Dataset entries
>>>

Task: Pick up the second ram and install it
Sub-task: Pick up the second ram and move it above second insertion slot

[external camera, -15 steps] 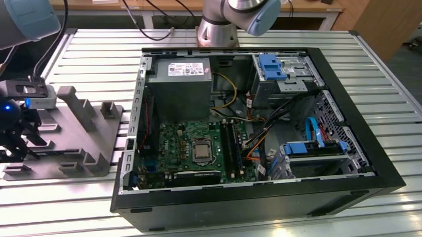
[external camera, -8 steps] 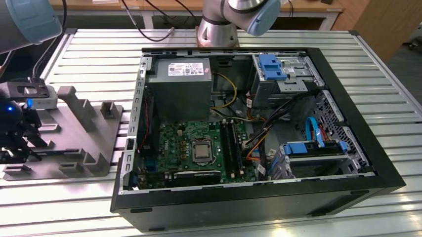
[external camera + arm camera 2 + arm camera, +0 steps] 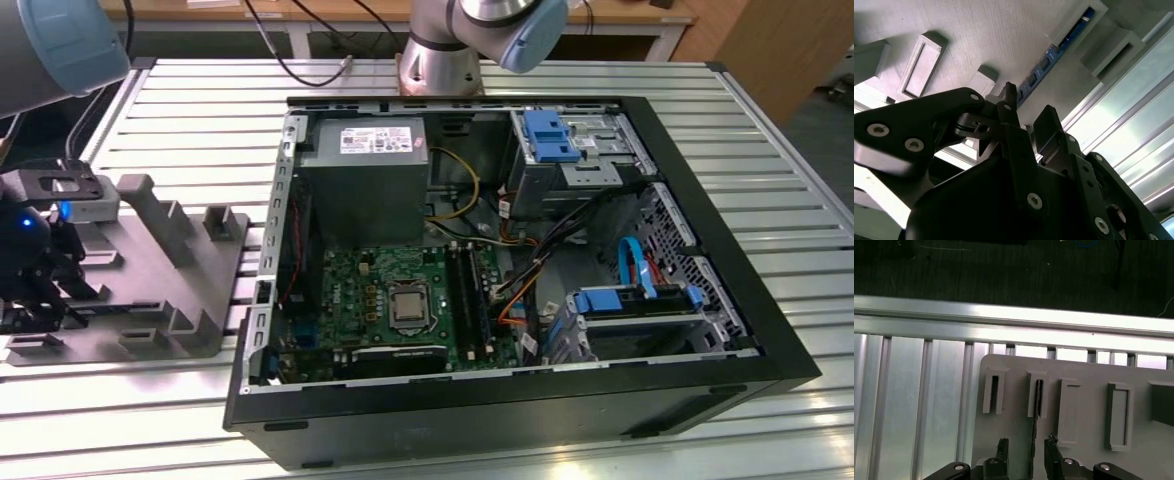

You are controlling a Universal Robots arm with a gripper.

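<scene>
Pick-up stage of the memory installation. The gripper [image 3: 1026, 444] stands over the grey holding fixture [image 3: 1019, 371] at the left edge of the exterior view, well apart from the open computer case [image 3: 534, 405] and its green motherboard [image 3: 387, 290] in the lower centre of that view. The second ram [image 3: 1034, 432] stands on edge in a slotted post of the fixture. We see it as a thin dark line in the first wrist view and as a long blue-green strip with black chips [image 3: 1051, 56] in the second wrist view. The jaws are parted and straddle the stick, with a visible gap on each side, so nothing is held yet. We judge that a grasp from here calls for the black fingertips [image 3: 1002, 445] to meet the two flat faces squarely, and for a straight lift out of the slot, since the board is thin and rigid. The fixture is matte with fine layer lines and carries rectangular raised pockets. The table [image 3: 909, 390] beneath is ribbed, bright aluminium profile. The gripper links are black, smooth and fastened with screws.
</scene>
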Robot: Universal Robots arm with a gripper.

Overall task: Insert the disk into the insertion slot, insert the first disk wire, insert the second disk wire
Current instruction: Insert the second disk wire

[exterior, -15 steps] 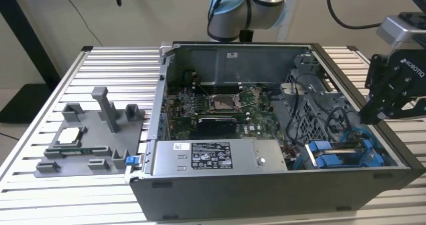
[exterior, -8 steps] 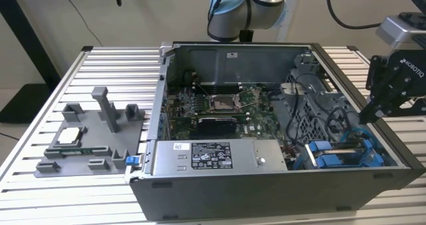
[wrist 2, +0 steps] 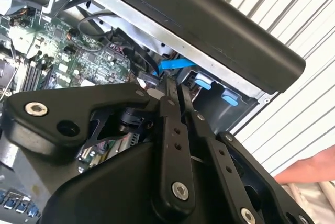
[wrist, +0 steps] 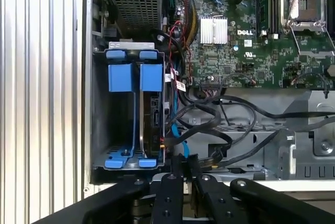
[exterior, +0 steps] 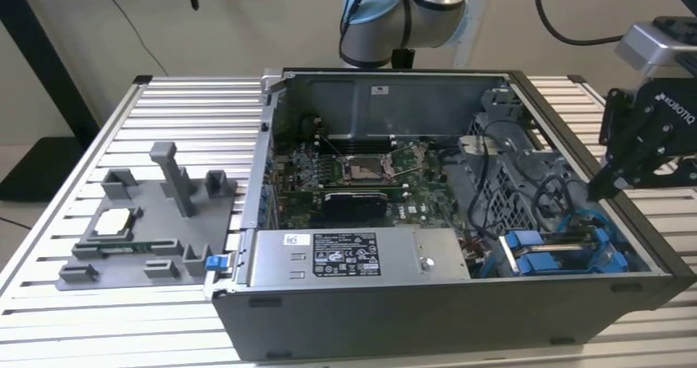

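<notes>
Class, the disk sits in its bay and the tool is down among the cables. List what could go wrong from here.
1. The tool sits beside loose black cables and a blue wire near the disk; moving could snag or tug them.
2. The case wall is beside the tool; a sideways move might strike it.
3. A person's hand is near the case in the second wrist view; a swing could reach it.

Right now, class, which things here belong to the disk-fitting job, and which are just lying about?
Job: silver-grey hard drive in blue plastic frame; thin blue wire; black gripper.
Lying about: grey plastic fixture plate; grey labelled power-supply box; a hand.
</notes>
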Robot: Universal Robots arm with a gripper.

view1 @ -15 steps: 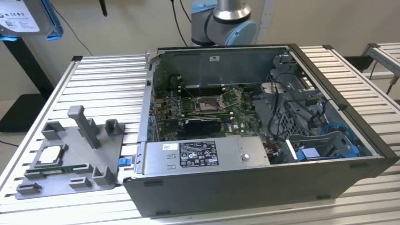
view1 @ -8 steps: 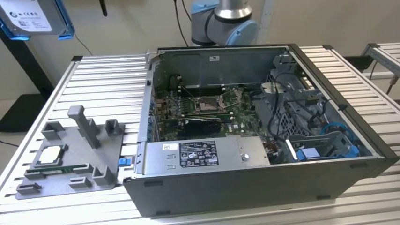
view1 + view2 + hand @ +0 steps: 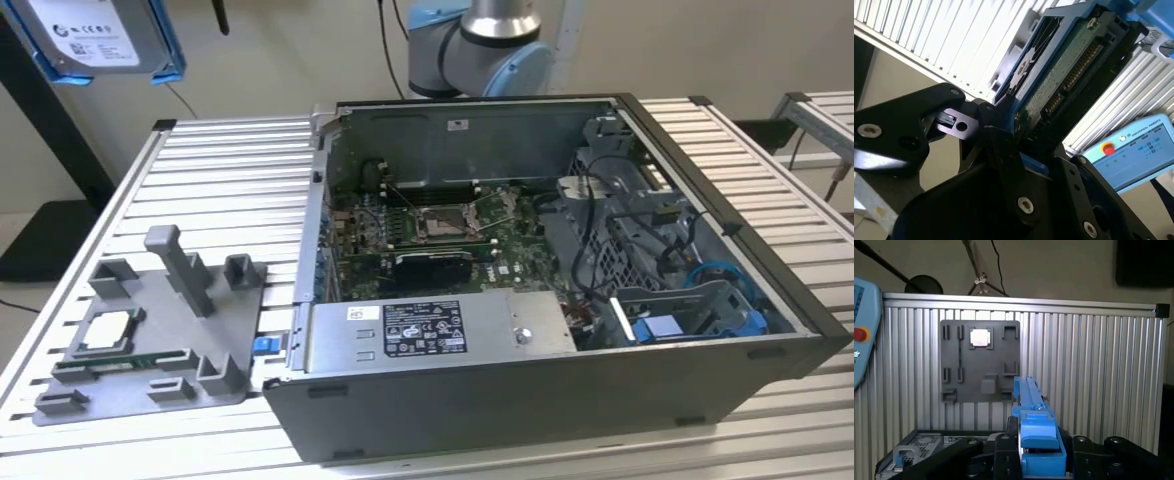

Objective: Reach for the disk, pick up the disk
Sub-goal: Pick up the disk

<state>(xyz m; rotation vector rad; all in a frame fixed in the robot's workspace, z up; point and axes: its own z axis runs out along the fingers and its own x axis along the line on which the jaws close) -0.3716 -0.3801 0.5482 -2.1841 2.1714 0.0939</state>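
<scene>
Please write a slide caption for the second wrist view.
Black gripper holding the flat rectangular disk in blue plastic rails, green circuit-board side visible, ribbed aluminium table behind.

Even, bright light from above fills the exterior view. The slatted table (image 3: 200, 170) shines pale, while the inside of the open computer case (image 3: 507, 145) sits in soft shadow. In the second wrist view the slats behind the disk (image 3: 1064, 75) burn out to white and smear with blur. The gripper (image 3: 1004, 120) is a dark, soft mass with small glints on its screws. The first wrist view is dimmer, its far wall (image 3: 1054, 265) murky.
</scene>
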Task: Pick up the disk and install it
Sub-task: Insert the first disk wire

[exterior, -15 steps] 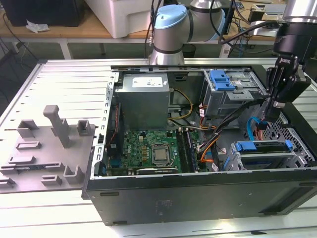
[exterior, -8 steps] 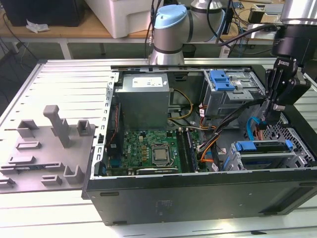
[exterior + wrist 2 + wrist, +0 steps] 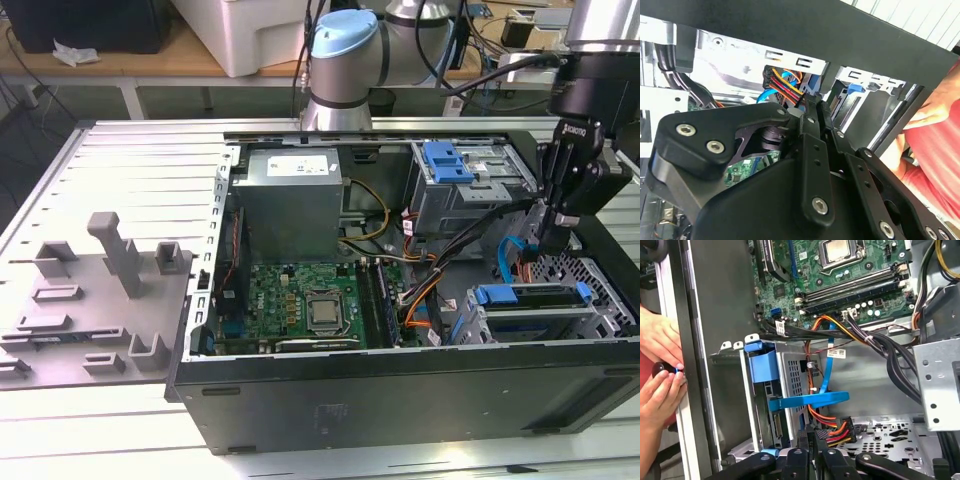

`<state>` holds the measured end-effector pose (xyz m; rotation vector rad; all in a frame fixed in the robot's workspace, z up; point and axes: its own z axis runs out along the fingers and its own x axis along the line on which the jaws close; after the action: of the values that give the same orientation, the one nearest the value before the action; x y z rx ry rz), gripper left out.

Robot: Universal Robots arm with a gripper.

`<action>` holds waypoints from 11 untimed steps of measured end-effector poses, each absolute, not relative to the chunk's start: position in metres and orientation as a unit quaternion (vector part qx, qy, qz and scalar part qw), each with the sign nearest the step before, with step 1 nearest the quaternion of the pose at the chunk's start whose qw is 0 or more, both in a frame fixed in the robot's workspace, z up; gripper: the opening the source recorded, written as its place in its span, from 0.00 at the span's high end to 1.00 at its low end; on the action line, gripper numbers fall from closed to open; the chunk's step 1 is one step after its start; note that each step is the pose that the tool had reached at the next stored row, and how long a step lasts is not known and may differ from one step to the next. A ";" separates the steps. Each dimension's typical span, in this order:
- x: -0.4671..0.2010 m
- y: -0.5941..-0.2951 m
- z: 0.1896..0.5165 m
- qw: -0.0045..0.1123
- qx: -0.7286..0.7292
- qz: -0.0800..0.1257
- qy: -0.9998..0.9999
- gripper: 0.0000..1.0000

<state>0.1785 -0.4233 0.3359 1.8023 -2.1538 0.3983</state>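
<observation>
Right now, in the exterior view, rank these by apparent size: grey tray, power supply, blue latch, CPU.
1. Grey tray
2. Power supply
3. Blue latch and CPU: near alike. The latch seems farther from the camera, so I won't rank these two.

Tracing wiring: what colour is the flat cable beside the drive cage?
Blue; cable shows best in first wrist view.

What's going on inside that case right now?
The black gripper hangs inside the open black computer case, close to a bundle of orange, red and yellow cables. The silver disk in its blue plastic carrier sits in the metal drive cage beside it, not held. A person's hands are at the case's outer wall.
</observation>
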 end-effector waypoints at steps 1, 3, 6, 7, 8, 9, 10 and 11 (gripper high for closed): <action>0.176 -0.425 0.336 0.146 0.630 0.137 -0.751 0.83; 0.175 -0.426 0.336 0.137 0.632 0.133 -0.751 0.83; 0.174 -0.428 0.336 0.128 0.634 0.130 -0.751 0.83; 0.173 -0.428 0.336 0.126 0.635 0.129 -0.751 0.83; 0.173 -0.429 0.336 0.124 0.636 0.128 -0.751 0.83; 0.173 -0.430 0.336 0.122 0.636 0.128 -0.751 0.83; 0.172 -0.431 0.336 0.118 0.638 0.127 -0.751 0.83; 0.171 -0.432 0.336 0.114 0.639 0.126 -0.750 0.83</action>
<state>0.1710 -0.4319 0.3358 1.8725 -2.1995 0.3703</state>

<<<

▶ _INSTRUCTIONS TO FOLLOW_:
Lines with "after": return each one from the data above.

▶ _SOLUTION TO THIS EXERCISE_:
`<state>` holds the measured end-effector pose (xyz m; rotation vector rad; all in a frame fixed in the robot's workspace, z up; point and axes: its own z axis runs out along the fingers and its own x axis along the line on which the jaws close; after the action: of the values that give the same orientation, the one nearest the value before the action; x y z rx ry rz), gripper left out.
`<action>` holds waypoints from 11 untimed steps of measured end-effector poses, each absolute, not relative to the chunk's start: position in metres and orientation as a unit quaternion (vector part qx, qy, qz and scalar part qw), each with the sign nearest the step before, with step 1 nearest the quaternion of the pose at the chunk's start whose qw is 0 or more, both in a frame fixed in the robot's workspace, z up; gripper: the opening the source recorded, written as its place in its span, from 0.00 at the span's high end to 1.00 at its low end; on the action line, gripper numbers fall from closed to open; the chunk's step 1 is one step after its start; note that each step is the pose that the tool had reached at the next stored row, and how long a step lasts is not known and may differ from one step to the next. A ";" separates the steps. Each dimension's typical span, in this order:

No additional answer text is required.